La Maestra de Ceremonias que conozco me enseñó un par de esos vídeos. En uno escuchaban música de los Beatles y en la pantalla enorme que presidía el lugar se veían vídeos de la fallecida. Después hablaron su esposo, sus hermanos y algunos amigos contando anécdotas de su vida y haciendo hincapié en hechos de la vida de esa persona. La mujer había dejado dos niños pequeños y estos pintaron el féretro con dibujos de todo tipo que eran para que su madre los pudiera tener con ella en ese gran viaje que comenzaba. No recuerdo cuando fue el último funeral al que acudí y lloré, pero este, uno de alguien que no conocía y que vi en vídeo, me tocó bien adentro y me emocionó profundamente. Más tarde un grupo de amigas cantaba una canción y terminaban todos comiendo y bebiendo en el lugar y hablando tranquilamente.
Los Portavoces de los muertos suelen aceptar un único trabajo por semana ya que prefieren centrarse en una sola persona y averiguar tanto como puedan de la misma, además de organizar una ceremonia hermosa y bien hecha. Son personas que no están vinculadas a un tanatorio o una religión específica y cada vez más y más gente prefiere que este acto final no esté dictado por sus creencias religiosas sino por el cariño y el respeto de aquellos a los que amó y por los que fue amado.
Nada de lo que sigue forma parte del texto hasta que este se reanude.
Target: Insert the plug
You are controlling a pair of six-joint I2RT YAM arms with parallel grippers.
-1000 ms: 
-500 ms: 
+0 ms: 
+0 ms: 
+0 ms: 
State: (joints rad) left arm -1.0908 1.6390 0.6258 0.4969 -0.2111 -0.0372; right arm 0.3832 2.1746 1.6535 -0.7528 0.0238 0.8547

Hay un libro de Orson Scott Card en el que trata el tema de una forma parecido. Es la continuación del famoso El juego de Ender
presentaba exactamente a una persona que hace esto mismo. Siempre procuramos evitar el tema de la muerte y no hablamos de esto, lo dejamos pendulando en algún lugar oculto y quizás incluso pensamos que por no mentarla, no llegará, aunque también sabemos con certeza infalible que a la muerte no se la engaña y que es cuestión de tiempo que estemos frente a ella. Espero que mi Portavoz, el día que me llegue la hora, sea capaz de contar una bonita historia con mi vida y todos aquellos mundos que visité.